В словах был умысел. И в громкости, схожей с декламацией, был умысел. Слова адресованы ему. Он обернулся и увидел ее. Темно-синий строгий костюм, белая блуза. И в тон костюма — синий бант. Она выделялась среди всех и знала точно, что выделяется, обращает на себя внимание. Все, что положено знать о своей внешности, она, конечно же, знала, и было даже удивительно, с каким достоинством, как свободно, легко она делится своим превосходством. И тут же, казалось бы, невпопад, он вспомнил, как в вестибюле она призналась, что ужасная трусиха и вся дерзость ее показная.

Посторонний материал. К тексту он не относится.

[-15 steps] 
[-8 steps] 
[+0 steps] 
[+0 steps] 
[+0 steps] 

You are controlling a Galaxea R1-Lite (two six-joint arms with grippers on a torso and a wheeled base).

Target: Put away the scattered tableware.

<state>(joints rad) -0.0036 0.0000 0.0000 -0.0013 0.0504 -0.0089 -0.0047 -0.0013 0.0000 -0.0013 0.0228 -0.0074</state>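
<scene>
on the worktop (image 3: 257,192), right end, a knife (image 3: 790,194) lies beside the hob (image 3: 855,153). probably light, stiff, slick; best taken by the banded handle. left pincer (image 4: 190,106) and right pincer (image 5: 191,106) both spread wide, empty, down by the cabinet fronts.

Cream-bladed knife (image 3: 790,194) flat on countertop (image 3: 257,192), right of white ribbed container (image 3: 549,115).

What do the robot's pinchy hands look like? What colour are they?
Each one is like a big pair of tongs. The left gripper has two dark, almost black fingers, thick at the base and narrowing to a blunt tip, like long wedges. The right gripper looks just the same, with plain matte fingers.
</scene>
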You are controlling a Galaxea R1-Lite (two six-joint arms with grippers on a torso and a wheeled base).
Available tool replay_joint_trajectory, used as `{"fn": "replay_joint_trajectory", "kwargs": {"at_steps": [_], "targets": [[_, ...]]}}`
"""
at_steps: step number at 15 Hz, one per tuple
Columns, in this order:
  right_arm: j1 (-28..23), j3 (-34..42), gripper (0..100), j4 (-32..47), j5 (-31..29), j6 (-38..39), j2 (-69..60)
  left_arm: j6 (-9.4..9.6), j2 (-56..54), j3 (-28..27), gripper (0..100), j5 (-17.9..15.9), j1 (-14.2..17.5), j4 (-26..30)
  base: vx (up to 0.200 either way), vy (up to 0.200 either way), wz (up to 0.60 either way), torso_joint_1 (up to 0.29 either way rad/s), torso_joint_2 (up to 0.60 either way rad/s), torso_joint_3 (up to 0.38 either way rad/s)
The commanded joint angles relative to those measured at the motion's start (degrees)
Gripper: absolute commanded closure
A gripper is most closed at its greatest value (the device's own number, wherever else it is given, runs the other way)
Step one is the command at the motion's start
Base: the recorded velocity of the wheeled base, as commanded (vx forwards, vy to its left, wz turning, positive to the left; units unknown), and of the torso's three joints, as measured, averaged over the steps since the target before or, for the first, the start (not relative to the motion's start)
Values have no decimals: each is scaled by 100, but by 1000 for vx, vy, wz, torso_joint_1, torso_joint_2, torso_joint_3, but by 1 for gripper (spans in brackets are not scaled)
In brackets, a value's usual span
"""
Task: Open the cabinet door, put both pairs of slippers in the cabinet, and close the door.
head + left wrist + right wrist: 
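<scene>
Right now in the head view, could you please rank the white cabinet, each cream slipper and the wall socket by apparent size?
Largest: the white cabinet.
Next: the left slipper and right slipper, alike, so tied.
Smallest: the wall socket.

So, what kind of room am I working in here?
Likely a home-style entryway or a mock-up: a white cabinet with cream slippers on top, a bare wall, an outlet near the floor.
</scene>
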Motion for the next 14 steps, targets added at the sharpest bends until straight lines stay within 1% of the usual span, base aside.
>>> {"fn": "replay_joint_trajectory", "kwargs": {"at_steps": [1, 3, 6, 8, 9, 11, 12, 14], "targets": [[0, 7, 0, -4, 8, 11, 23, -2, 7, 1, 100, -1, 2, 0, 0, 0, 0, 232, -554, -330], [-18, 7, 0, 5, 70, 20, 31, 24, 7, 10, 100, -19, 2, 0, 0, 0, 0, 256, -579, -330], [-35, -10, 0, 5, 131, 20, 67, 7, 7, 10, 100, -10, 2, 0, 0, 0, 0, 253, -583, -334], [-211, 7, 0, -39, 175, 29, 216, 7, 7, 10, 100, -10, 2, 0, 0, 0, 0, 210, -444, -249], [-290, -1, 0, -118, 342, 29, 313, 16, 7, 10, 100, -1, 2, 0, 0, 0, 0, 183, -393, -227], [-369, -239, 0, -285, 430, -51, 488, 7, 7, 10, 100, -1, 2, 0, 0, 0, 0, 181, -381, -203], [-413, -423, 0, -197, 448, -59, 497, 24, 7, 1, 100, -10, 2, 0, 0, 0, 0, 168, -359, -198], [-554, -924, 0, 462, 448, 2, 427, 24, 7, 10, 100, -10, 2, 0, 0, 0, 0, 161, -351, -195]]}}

— Значит, не ждали? — переспросил негромко, как бы проверяя, те ли слова были сказаны. Строгости в голосе не было. Он сделал вид, что подсмеивается над собой. Если бы они были одни, он добавил бы, наверное: «Рад вас видеть». Слова, лишенные особого смысла, сдержанно-формальные даже. Он произнес бы их спокойно, без нажима, предлагая ей самой разобраться, так ли они обязательны, эти слова. В окружении посторонних людей следовало поступить иначе. Он не станет делать вид, что незнаком с этой женщиной. Он ей подыграет. Она ждет его смущения, а у него нет оснований для смущения. Его взгляд остановился на лице Разумовской.
— Репетируете новую роль?
Он не оставлял ей другого выхода, как принять вызов.
— Нет, — сказала она. — Экспромт, рожденный страхом. Генеральный директор на территории служб главного экономиста.
Теперь очередь за ним. Разговор начат, есть слушатели, есть зрители.
— Страх — это лишнее. Страх надо изживать. — Для равновесия сказанных слов было достаточно. Они давали ему право рассеянно улыбнуться, показать, что мысленно он уже там, в кабинете главного экономиста, что этот лестничный диалог ему даже приятен, однако он не волен распоряжаться собственным временем. Удивительно другое: то, что было естественным и логичным для окружающих, представлялось неестественным ему самому. Не хотелось обрывать разговор на полуслове и, пользуясь директорским правом, войти в кабинет главного экономиста. Она должна что-то ответить. И она ответила, невзрослым, упрямым жестом откинув со лба волосы. «Наверное, мода такая», — подумал он. Такую точно стрижку носила его мать. Но это когда было — тридцатые годы.
— Бесстрашие — дело наживное, — сказала она. — Время работает на нас. — И сощурилась, но не так, как это делают взрослые, выражая или скрывая за гримасой свое отношение к происходящему, сощурилась озорно, от удовольствия.